While these vehicles were featured in the film, they did not explicitly compete in the Trans-France Race. Their appearances were predominantly confined to the practice and qualifying sequences, which were filmed at Mazda Raceway Laguna Seca in Monterey, California, in 1976.

==Promotion==

===Mann's Chinese Theatre===
On July 11, 1977, Herbie joined other immortals of the silver screen when he placed his wheel-prints in cement in the forecourt of Mann's Chinese Theatre in Hollywood, California; the ceremony was also attended by the film's stars Dean Jones, Don Knotts and Julie Sommars, as well as several hundred guests and tourists. Mayor of Los Angeles Tom Bradley sent a proclamation officially declaring July 11 as "Herbie Goes to Monte Carlo Day" and a floral wreath was presented to Herbie by Miss Monte Carlo. The ceremony was preceded by a parade on Hollywood Boulevard featuring a traditional Chinese band, firecrackers, 25 Lancia sports cars, clowns, cheerleaders and the Goodyear Blimp.
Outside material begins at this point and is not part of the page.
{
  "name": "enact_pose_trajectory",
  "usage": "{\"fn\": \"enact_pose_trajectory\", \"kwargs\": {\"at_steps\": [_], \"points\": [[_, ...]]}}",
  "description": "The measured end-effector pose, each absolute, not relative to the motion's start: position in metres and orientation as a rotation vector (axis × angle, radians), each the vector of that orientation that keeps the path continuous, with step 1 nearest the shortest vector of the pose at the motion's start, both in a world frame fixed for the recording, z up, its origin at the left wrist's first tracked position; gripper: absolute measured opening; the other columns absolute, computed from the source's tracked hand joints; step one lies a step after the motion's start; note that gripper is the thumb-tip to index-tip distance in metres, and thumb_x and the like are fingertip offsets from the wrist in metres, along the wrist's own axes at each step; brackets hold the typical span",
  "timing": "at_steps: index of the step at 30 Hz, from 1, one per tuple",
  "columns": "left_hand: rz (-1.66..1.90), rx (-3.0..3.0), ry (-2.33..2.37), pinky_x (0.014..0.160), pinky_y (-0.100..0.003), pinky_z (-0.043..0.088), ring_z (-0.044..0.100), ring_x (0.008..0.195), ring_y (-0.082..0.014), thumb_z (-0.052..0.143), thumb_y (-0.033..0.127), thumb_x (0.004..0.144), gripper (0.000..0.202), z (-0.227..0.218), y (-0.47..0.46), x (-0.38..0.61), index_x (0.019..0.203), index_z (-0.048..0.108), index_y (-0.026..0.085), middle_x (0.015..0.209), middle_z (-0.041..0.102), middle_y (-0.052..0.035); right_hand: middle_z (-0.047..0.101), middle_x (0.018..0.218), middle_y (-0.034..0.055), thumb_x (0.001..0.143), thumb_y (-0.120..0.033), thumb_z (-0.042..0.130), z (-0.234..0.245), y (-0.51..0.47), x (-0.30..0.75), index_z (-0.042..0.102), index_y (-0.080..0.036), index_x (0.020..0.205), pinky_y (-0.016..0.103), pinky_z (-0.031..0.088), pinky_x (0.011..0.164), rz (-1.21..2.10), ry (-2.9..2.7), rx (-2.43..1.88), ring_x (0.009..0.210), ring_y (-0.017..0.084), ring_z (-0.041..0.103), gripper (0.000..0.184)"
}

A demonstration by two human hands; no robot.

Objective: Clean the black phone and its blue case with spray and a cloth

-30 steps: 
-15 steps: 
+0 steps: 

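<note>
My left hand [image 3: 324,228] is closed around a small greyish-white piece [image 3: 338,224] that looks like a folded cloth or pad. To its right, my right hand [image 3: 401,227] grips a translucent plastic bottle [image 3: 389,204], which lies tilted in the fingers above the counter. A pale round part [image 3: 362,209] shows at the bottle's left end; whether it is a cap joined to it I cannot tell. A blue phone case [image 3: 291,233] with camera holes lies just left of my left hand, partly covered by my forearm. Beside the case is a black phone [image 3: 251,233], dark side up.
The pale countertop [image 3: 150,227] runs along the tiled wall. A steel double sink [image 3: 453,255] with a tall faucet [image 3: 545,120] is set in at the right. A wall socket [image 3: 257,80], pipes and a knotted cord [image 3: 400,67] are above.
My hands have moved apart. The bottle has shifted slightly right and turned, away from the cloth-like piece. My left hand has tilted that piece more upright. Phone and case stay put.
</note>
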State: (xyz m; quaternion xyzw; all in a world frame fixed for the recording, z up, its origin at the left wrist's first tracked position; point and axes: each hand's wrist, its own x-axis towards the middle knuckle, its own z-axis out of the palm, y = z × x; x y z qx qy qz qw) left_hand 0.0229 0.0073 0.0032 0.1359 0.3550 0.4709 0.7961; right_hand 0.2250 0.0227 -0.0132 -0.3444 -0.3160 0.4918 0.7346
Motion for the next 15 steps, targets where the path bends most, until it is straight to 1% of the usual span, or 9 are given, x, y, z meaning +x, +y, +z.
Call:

Afterwards, a special invitational screening of Herbie Goes to Monte Carlo was held inside the Chinese Theatre, which was celebrating its 50th anniversary that year.

===Novelization===
Two different paperback novelizations of the film were published to coincide with the film's release: the US version was written by Vic Crume and published by Scholastic Paperbacks in June 1977; the UK version was written by John Harvey and published by New English Library for the film's UK release in 1978.

===Comic book===
A comic book of Herbie Goes to Monte Carlo (illustrated by Dan Spiegle) was featured in Walt Disney Showcase #41 published by Gold Key Comics.

==Reception==
The film holds a 60% rating on Rotten Tomatoes based on 10 reviews, with an average rating of 5.11/10. On Metacritic the film has a weighted average score of 38 out of 100, based on 4 critics, indicating "generally unfavorable" reviews.

==Home media==

Herbie Goes to Monte Carlo was released by Walt Disney Home Video through VHS and Betamax in November 1984, and was later re-released on November 6, 1985. It was first released on DVD in Region 1 on May 4, 2004, and was re-released as a 2-DVD double feature set along with Herbie Rides Again on April 26, 2009.

On September 2, 2012, Herbie Goes to Monte Carlo was re-released on DVD as part of Herbie: 4-Movie Collection with The Love Bug, Herbie Rides Again and Herbie Goes Bananas.

On June 30, 2015, Herbie Goes to Monte Carlo was released on Blu-ray as a Disney Movie Club exclusive title.